## EXERCISE
Print nothing but the lines below starting at the line that holds "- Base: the" and ending at the line that holds "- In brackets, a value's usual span", including both, each exactly as written.

DATA PROVIDED Block Start

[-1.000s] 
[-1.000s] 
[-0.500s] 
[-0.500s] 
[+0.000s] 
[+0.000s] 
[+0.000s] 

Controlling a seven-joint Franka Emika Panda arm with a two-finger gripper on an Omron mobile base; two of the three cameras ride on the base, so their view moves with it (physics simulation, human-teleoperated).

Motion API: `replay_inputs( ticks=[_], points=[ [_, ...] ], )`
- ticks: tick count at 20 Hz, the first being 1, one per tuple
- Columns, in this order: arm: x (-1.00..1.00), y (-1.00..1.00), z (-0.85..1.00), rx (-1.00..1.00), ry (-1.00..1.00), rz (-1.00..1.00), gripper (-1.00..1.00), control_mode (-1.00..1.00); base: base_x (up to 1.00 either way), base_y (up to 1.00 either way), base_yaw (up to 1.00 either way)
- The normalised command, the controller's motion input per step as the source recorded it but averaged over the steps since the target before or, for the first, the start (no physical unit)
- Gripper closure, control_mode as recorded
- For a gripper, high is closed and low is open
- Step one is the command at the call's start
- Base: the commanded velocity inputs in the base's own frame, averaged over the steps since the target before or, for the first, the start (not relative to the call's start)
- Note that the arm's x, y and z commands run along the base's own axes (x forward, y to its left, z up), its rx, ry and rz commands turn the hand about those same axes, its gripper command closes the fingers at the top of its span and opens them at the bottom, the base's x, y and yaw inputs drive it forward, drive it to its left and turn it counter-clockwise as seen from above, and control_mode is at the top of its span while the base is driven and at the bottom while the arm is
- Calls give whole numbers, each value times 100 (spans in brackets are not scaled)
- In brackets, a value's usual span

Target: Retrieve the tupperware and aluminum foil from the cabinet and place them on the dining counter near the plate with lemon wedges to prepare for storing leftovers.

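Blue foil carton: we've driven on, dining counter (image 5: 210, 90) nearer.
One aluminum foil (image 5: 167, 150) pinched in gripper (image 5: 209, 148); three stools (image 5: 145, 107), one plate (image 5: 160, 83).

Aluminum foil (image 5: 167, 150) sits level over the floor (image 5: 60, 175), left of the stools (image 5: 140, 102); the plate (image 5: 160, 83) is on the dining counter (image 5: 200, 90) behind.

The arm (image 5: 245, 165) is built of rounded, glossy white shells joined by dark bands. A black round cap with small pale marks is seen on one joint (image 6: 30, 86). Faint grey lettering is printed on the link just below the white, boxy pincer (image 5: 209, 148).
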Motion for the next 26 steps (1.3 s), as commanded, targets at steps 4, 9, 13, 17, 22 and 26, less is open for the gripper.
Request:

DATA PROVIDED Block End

## SOLUTION TO THE EXERCISE
- Base: the commanded velocity inputs in the base's own frame, averaged over the steps since the target before or, for the first, the start (not relative to the call's start)
- Note that the arm's x, y and z commands run along the base's own axes (x forward, y to its left, z up), its rx, ry and rz commands turn the hand about those same axes, its gripper command closes the fingers at the top of its span and opens them at the bottom, the base's x, y and yaw inputs drive it forward, drive it to its left and turn it counter-clockwise as seen from above, and control_mode is at the top of its span while the base is driven and at the bottom while the arm is
- Calls give whole numbers, each value times 100 (spans in brackets are not scaled)
- In brackets, a value's usual span

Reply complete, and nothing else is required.